But not a lot of us “glance over” history — unless it’s a short Tweet or a TikTok video. And many of us are also afflicted with selective amnesia. Hence, every election year is a year of delusions, and governing usually involves pigheaded attempts to implement the delusions favored by the electorate.


“Every day the world over, good intentions cover up a multitude of sins,” wrote Lawrence W. Reed of the Foundation for Economic Education. “A visitor from another planet could hardly fail to notice that humans seem to care more about motives than results, and when results achieve the opposite of the intended effect, we’re rarely as quick to reverse course as we were to embark on the wrong path in the first place. This is not to recommend bad intentions, but rather, to recognize that good ones can be even worse, depending on outcomes.”

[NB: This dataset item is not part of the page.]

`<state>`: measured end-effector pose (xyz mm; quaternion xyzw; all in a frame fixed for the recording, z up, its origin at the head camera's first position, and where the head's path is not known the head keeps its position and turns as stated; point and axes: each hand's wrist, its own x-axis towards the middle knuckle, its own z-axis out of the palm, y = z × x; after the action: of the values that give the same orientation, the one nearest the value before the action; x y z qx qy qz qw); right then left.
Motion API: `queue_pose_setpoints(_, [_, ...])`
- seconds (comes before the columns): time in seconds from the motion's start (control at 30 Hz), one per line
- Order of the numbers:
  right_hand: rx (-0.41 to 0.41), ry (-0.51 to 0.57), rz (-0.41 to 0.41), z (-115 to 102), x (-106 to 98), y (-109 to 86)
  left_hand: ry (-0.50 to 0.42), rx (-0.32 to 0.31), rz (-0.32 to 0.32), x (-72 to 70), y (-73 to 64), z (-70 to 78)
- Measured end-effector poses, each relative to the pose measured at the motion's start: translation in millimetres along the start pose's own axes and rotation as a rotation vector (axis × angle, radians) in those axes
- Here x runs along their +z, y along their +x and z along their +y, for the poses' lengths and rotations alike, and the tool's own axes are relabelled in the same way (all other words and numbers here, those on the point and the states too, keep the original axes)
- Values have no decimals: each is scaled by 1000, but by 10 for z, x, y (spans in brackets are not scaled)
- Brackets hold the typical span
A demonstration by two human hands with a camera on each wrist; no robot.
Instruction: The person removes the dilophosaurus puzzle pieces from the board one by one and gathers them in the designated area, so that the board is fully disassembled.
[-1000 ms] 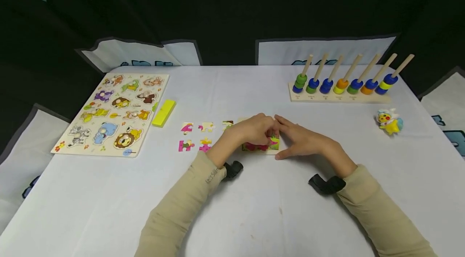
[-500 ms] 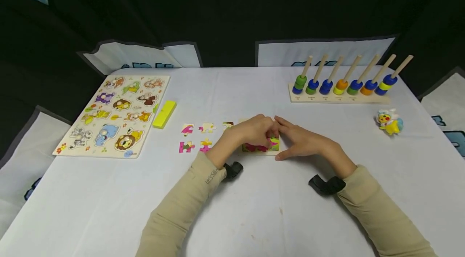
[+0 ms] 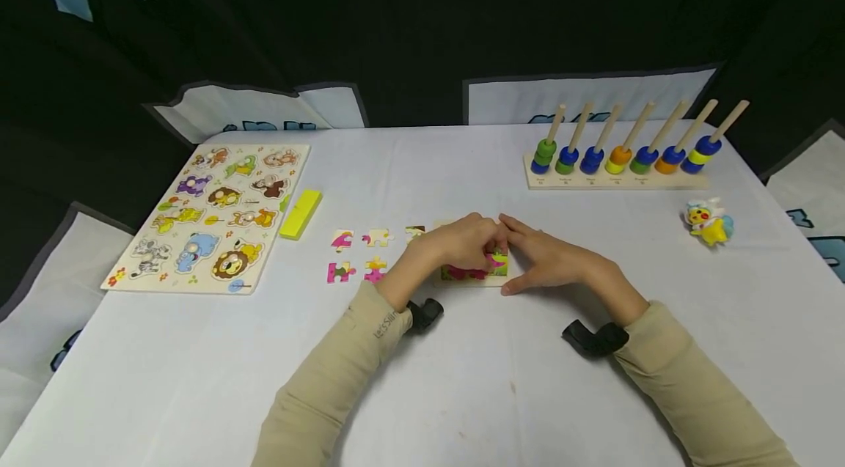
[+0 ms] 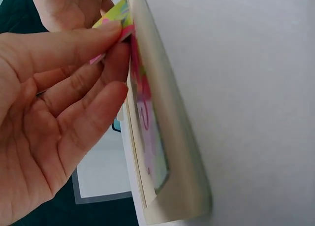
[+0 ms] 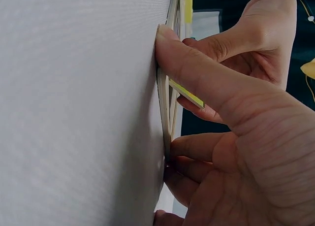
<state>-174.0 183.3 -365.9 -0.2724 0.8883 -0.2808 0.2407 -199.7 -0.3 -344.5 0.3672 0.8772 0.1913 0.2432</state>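
Observation:
My left hand (image 3: 465,243) pinches a pink and yellow-green jigsaw piece (image 4: 116,13) between thumb and fingers, close over the right part of a small wooden puzzle tray (image 4: 179,186). The right wrist view shows that piece tilted, its yellow edge (image 5: 189,94) raised above the tray. Pink and green pieces lie in the tray, partly hidden by the left hand. My right hand (image 3: 551,258) rests at the tray's right edge, thumb by the near corner and fingers by the far one. Several loose jigsaw pieces (image 3: 340,273) lie left of the tray.
An animal puzzle board (image 3: 218,221) lies at the left, with a yellow block (image 3: 300,214) beside it. At the back right stands a peg counting toy (image 3: 617,181) with coloured rings. A small yellow figurine (image 3: 709,222) is in front of it.
The head view has tilted slightly, so the table sits a little lower in it. Both hands keep their places at the tray.

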Motion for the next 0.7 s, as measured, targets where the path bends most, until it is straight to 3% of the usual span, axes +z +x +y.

Reed said among the latest victims of the government’s good intentions are the foxes of Great Britain, one of the world’s oldest democracies whose elected officials, moreover, are undoubtedly among the best and the brightest on God’s green planet.



Reed cited Britain’s the Daily Telegraph’s recent report about the “catastrophic decline” in fox populations since the 2004 passage of a ban on hunting them. The ban was supposed to “protect” the foxes. Its well-intentioned proponents “would not have expected their efforts to protect foxes to result in this catastrophic decline.”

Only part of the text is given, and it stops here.